7. What metric types are supported?

Four Core Metric Types:

1. Counter - Monotonically increasing value

// Use for: requests, errors, bytes sent
monitor->record_counter("http_requests_total", 1.0, {
    {"method", "GET"},
    {"status", "200"}
});

2. Gauge - Point-in-time value (can increase/decrease)

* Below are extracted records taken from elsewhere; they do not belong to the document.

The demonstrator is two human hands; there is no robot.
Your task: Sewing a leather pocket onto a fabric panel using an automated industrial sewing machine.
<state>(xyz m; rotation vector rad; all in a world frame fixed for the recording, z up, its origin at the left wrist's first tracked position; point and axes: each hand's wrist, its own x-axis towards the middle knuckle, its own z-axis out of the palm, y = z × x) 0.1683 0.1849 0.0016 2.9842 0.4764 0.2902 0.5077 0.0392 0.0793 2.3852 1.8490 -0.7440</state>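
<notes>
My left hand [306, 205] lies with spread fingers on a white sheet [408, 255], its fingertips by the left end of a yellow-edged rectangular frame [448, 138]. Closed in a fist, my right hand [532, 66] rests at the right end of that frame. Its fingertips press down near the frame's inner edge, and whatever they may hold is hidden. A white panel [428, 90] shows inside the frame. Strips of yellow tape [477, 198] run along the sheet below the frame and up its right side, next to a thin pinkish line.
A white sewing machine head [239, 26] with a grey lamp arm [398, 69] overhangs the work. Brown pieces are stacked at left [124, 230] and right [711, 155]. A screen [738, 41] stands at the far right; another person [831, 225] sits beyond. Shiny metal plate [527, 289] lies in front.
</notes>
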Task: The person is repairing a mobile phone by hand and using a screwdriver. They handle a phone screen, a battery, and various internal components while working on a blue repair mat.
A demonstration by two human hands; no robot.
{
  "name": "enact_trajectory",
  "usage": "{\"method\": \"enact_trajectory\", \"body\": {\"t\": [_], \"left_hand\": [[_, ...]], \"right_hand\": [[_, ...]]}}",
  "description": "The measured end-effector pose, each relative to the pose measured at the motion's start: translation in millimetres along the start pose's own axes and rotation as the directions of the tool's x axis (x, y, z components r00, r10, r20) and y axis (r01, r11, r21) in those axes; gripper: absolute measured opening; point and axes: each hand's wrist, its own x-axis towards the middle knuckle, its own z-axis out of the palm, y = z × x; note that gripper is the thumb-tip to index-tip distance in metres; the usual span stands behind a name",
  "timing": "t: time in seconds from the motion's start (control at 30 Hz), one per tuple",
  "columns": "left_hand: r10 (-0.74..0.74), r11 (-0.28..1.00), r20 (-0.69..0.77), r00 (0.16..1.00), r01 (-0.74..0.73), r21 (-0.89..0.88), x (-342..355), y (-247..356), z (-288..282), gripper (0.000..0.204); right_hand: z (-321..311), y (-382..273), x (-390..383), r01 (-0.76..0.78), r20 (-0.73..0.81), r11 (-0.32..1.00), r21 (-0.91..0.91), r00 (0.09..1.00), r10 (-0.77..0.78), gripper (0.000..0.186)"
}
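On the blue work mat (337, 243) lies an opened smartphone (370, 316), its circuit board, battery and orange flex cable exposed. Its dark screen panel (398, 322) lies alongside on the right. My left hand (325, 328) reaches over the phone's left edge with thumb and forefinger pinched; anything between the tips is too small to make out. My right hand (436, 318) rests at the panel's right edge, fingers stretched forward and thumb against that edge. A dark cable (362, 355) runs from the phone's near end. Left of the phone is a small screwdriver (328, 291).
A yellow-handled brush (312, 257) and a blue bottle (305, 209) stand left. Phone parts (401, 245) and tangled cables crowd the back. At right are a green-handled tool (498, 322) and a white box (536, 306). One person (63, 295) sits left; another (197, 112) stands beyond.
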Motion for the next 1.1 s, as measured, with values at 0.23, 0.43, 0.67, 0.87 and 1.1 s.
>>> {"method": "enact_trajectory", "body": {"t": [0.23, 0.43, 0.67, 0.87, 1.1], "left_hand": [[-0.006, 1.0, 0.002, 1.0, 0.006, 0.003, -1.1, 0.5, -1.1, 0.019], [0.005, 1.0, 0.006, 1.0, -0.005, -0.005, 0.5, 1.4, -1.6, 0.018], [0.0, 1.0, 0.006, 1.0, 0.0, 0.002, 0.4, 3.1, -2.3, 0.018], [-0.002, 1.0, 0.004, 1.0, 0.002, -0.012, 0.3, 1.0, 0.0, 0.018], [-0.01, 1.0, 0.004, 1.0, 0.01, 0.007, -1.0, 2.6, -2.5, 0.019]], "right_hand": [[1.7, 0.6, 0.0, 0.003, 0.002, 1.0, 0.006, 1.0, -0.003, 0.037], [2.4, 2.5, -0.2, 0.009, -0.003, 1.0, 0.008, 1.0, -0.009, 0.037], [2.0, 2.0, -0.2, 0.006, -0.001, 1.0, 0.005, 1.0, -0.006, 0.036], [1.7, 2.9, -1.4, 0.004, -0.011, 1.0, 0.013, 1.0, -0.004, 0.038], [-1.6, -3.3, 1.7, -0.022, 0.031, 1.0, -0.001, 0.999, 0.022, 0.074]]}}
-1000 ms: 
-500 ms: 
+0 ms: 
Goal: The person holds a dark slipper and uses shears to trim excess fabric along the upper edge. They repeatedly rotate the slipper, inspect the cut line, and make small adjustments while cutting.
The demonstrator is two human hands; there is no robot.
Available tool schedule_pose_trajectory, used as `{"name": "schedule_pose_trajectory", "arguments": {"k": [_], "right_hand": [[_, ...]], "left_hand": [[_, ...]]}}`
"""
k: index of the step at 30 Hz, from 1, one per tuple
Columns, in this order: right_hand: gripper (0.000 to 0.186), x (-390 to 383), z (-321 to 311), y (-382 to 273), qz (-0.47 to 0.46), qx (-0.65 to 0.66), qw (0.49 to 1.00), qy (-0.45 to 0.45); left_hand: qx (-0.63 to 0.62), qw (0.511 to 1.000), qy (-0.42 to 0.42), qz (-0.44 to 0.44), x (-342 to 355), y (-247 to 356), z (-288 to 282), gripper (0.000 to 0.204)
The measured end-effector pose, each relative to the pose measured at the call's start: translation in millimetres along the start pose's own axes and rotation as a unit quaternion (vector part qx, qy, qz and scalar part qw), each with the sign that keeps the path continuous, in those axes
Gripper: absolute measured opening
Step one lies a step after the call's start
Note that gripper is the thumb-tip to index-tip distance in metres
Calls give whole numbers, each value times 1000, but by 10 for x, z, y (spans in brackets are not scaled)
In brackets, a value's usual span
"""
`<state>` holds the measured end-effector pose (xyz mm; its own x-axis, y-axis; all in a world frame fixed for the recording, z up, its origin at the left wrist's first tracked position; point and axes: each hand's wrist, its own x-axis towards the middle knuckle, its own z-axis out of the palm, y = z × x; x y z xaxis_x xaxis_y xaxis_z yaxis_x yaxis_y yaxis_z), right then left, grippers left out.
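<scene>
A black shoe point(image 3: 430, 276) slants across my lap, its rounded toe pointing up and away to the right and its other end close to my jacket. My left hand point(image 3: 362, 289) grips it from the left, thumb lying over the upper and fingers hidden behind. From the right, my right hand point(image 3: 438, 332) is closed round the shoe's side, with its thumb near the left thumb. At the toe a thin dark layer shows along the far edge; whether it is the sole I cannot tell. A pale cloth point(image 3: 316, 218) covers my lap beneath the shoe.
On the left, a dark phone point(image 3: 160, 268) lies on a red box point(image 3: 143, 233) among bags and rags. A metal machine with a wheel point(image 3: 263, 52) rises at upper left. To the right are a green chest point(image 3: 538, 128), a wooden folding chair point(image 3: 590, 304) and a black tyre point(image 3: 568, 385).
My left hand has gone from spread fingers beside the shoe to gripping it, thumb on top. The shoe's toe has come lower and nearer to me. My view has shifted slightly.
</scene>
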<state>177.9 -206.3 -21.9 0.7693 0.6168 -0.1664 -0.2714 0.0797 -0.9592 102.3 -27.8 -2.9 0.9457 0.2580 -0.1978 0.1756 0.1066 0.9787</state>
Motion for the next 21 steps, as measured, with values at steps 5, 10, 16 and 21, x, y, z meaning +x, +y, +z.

// Use for: memory usage, temperature, queue size
monitor->record_gauge("queue_size", 42.0);
monitor->record_gauge("cpu_temperature_celsius", 65.5);

3. Histogram - Distribution of values

// Use for: latencies, request sizes
monitor->record_histogram("request_duration_seconds", 0.042, {
    {"endpoint", "/api/users"}
});

4. Summary - Similar to histogram, with percentiles

// Use for: percentile tracking (p50, p95, p99)
monitor->record_summary("response_time_ms", 15.3);

8. How do I add labels/tags to metrics?

Labels provide multi-dimensional metrics:

#include <monitoring_system/types/metric_labels.hpp>

// Method 1: Inline labels
monitor->record_counter("api_requests", 1.0, {
    {"method", "POST"},
    {"endpoint", "/api/users"},
    {"status", "201"}
});

// Method 2: Reusable labels
metric_labels labels;
labels.add("service", "auth");
labels.add("region", "us-west-2");
labels.add("env", "production");

monitor->record_gauge("active_connections", 150.0, labels);

// Method 3: Label builder
auto labels = metric_labels::builder()
    .with("app", "payment_service")
    .with("version", "v2.1.0")
    .with("instance", "pod-abc-123")
    .build();

Best Practices:

  • ⚠️ Cardinality Warning: Avoid high-cardinality labels (e.g., user IDs, request IDs)
  • ✅ Use: service, endpoint, method, status, region
  • ❌ Avoid: user_id, session_id, trace_id (use tracing instead)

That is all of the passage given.